Poucet dudó un momento. Tal vez había hablado demasiado. No quería comprometer más a sus dos amigos. Pero la simpatía que yo le inspiraba, supongo, le empujó a confiarse:

—¡He viajado mucho, lo que me ha llevado una eternidad! Pronto hará una semana que abandoné Saint-Pierre de Beauvais. Hasta esta mañana no me había enterado de nada interesante, pero entonces, en Constantinopla, un alto dignatario del imperio me ha dicho que les habían enviado a los montes Caspios para buscar...

—¿Al Preste Juan?

—¿Cómo lo sabéis?

—Yo también voy en su busca. Para obtener de él determinado antídoto y proponerle una alianza con su santidad.

—¡Oh —dijo Poucet—, qué magnífica idea! ¡Estoy seguro de que mis amigos os ayudarán en todo lo que puedan cuando se enteren!

—Pero ¿cómo sabéis —proseguí— que están en esta montaña?

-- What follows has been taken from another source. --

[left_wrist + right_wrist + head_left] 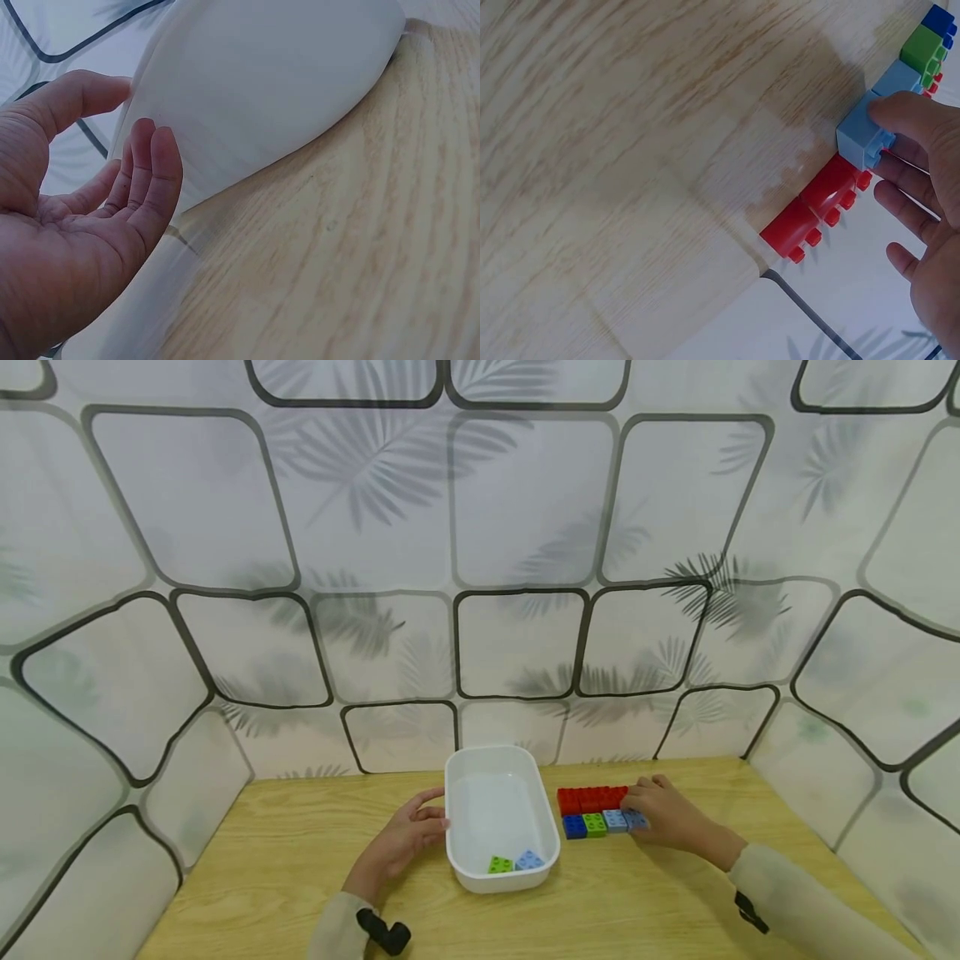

Es tan grande que sería bueno saber en qué dirección debemos dirigirnos.

Por toda respuesta, Poucet me mostró varias plumas de color rojo que había recogido entre dos saltos de gigante. —Ya veo —dije. Un destello de malicia brilló en su mirada; luego, se rodeó el cuerpo con los brazos.

—Perdonadme —dijo—, pero hace un frío terrible aquí. Creo que continuaré mi camino. Os deseo buena suerte...

—No, por favor. Hacedme el honor de viajar en mi carro. Dentro hace calor, tengo víveres y licores. Y una hermana del convento de Betania os cuidará los sabañones, si los tenéis.

Poucet me dirigió otra de sus sonrisas maliciosas, en las que se revelaba toda su juventud y energía. Debía de haber sido un niño extraordinario, lleno de recursos y talento. No podía sentirme más feliz de acogerle en el seno de mi convoy. Era un excelente reclutamiento.

—¡Bendito sea el camino que os ha conducido hasta aquí! —me dijo—. ¡Porque hace tanto frío que probablemente mis amigos tendrán necesidad de un médico! ¡Sí, bendito sea el camino que os ha conducido hasta aquí!